Today, I returned to work and for the first time in almost a month, I saw most of my little babies. It was one of the greatest things to get to see them all again after such a long time. It's crazy how attached I have gotten to these kids and their families and how much they truly mean to me.
All week my mind has been going crazy thinking about school, my job, apartment stuff, my family and friends and all things that could possibly distract me.
However, today, my mind was brought to Mary, the mother of Jesus.
You see, today I was rocking one of our babies to sleep. Slowly, I could see her begin to really start sleeping. She is one of the most beautiful little girls I have ever seen with dark brown hair and big blue eyes. I love when she sleeps because without a doubt, she always dreams, and you can see her mouth curl into a sweet smile.

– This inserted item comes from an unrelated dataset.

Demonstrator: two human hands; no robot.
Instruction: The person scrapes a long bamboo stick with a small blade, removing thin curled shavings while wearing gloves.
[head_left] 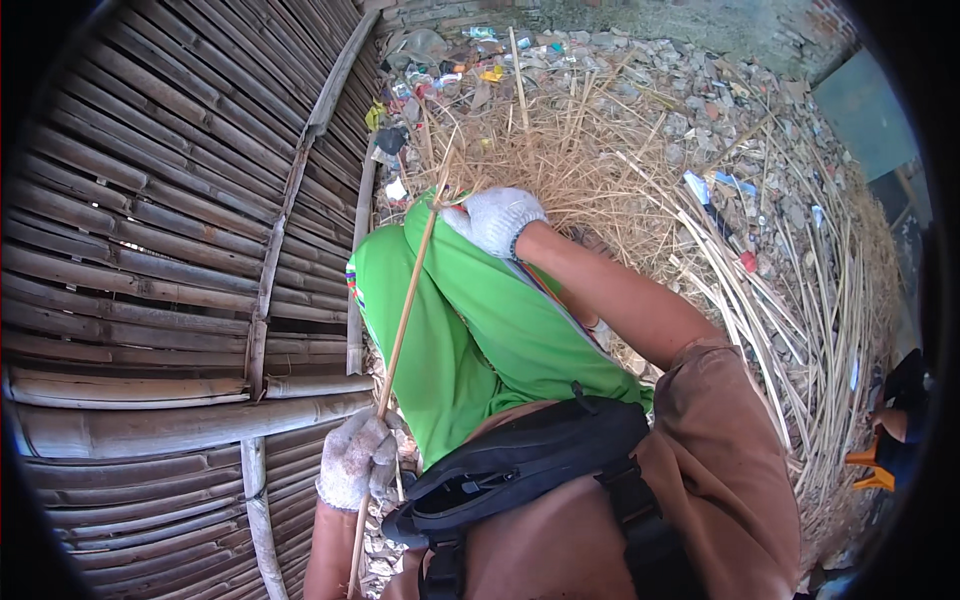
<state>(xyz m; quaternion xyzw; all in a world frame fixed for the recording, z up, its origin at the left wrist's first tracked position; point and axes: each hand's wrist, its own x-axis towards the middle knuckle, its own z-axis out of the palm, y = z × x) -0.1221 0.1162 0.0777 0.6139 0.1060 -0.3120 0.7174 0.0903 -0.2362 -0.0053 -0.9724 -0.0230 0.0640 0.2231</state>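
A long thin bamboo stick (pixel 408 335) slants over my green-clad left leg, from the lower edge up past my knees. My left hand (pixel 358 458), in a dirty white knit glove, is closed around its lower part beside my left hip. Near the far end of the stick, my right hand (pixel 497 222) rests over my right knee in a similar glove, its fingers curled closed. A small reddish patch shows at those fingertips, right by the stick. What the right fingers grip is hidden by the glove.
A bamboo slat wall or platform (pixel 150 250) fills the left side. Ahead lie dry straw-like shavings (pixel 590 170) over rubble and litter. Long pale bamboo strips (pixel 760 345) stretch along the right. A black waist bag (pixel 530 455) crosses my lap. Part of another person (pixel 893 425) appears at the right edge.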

I started thinking of Mary and how she must have felt when she held Jesus for the first time. There is no doubt in my mind that she was filled with great joy, love, hope and sadness. She knew she would have to one day let him go. She knew that it would be the hardest thing she would have to do.
As I was holding this sweet gift from God, I started to have tears come to my eyes. She is not my daughter, but I could not even imagine giving her up. There is nothing that could convince me to let that little girl go.
But Mary did just that. And I truly want to be like Mary.
You see, she was so filled with the love of Christ that serving Him was her primary goal. She did not allow the Earthly emotions she was feeling to get in the way of her love and undevoted attention to the call the Lord had set out for her.
I want to be so filled with the love of Christ and so devoted to His calling that I am untouched by the responses the world has. I hope that I have the courage to live in His will for me no matter the cost and no matter the situation.
Holding that sweet angel today was one of the most rewarding blessings. But, knowing the God has a greater plan for her made me realize even more how I want to be a Mary. I want to live knowing that even though there might be pain, the Lord has something greater in store.
Yeah, that's it. I want to be like Mary.